In the answer space below, provide the larger of the two positive integers that add up to 60 and have the largest possible product.
30
think of a rectangle. The rectangle with the largest area is a square.
So, 30^2 = 900
Any other two numbers with sum=60 will have a smaller product. They will be (30-k) and (30+k), whose product is 30^2 - k^2
To find the positive integers that add up to 60 and have the largest possible product, we can use the concept of maximizing the product of two numbers given their sum.
Let's assume the two positive integers are x and y. Since they add up to 60, we have the equation:
x + y = 60
To find the largest possible product, we need to maximize the value of xy.

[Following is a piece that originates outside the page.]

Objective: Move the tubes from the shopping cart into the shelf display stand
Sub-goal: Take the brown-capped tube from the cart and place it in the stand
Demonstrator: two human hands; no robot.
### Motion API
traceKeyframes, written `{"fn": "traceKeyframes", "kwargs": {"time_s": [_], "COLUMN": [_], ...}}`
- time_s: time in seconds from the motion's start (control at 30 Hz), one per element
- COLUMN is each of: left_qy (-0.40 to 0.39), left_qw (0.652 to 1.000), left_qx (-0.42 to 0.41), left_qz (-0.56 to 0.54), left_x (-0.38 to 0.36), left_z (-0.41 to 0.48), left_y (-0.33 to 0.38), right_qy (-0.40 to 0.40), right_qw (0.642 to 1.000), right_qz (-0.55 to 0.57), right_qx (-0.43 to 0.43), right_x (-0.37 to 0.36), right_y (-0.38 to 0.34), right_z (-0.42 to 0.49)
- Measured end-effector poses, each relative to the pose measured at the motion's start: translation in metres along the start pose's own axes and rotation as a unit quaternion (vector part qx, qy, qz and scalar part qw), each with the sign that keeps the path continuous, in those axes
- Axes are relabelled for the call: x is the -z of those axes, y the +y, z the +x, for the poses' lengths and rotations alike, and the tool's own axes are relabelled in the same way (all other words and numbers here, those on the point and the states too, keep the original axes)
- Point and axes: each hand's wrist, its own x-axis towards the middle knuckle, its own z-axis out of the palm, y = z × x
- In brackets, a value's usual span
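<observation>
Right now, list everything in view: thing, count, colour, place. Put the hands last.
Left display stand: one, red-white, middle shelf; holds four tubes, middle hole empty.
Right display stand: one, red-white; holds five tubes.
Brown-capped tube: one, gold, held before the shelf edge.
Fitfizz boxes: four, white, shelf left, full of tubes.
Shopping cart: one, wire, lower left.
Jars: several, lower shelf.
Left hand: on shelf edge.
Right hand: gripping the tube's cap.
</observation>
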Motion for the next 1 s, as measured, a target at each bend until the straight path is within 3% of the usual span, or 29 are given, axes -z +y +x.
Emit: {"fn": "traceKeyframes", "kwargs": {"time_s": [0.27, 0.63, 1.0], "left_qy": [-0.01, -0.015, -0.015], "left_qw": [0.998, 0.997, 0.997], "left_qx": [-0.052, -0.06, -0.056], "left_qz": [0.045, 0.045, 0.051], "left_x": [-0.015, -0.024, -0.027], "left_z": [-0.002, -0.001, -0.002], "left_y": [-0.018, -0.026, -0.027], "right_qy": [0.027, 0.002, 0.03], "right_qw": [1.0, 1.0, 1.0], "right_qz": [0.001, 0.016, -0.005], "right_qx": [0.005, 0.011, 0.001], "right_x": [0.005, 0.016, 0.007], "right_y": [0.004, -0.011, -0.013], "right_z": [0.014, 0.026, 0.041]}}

To proceed, we can try different values of x and calculate the corresponding value of y. Let's start with x = 30 (which is half of 60):
x = 30
y = 60 - x
y = 60 - 30
y = 30
So, if x = 30, then y = 30.
The product of x and y is obtained by multiplying them:
xy = 30 * 30
xy = 900
Let's also try another value, x = 31:
x = 31
y = 60 - x
y = 60 - 31
y = 29
So, if x = 31, then y = 29.
The product of x and y is obtained by multiplying them:
xy = 31 * 29
xy = 899
Comparing the two products, we see that the largest product is 900, obtained when x = y = 30.
Therefore, the larger of the two positive integers that add up to 60 and have the largest possible product is 30.
To find the larger of the two positive integers that add up to 60 and have the largest possible product, we need to consider the concept of maximizing the product of two numbers given their sum.
Let's assume the two numbers are x and y. We know that x + y = 60. We need to find the values of x and y that will maximize the product xy.
To solve this, we can rewrite the equation x + y = 60 as y = 60 - x. Now, we can express the product of x and y in terms of x alone: P = x(60 - x).
To find the maximum value of P, we can take the derivative of P with respect to x and set it equal to zero. This will give us the critical points where P is maximized.
Taking the derivative of P = x(60 - x) with respect to x, we get dP/dx = 60 - 2x.
Setting dP/dx = 0, we have 60 - 2x = 0. Solving this equation, we find x = 30.
Since we are looking for positive integers, and x = 30, we can substitute this value back into the equation y = 60 - x to find y: y = 60 - 30 = 30.
Therefore, the two positive integers that add up to 60 and have the largest possible product are 30 and 30. So, the larger of the two numbers is 30.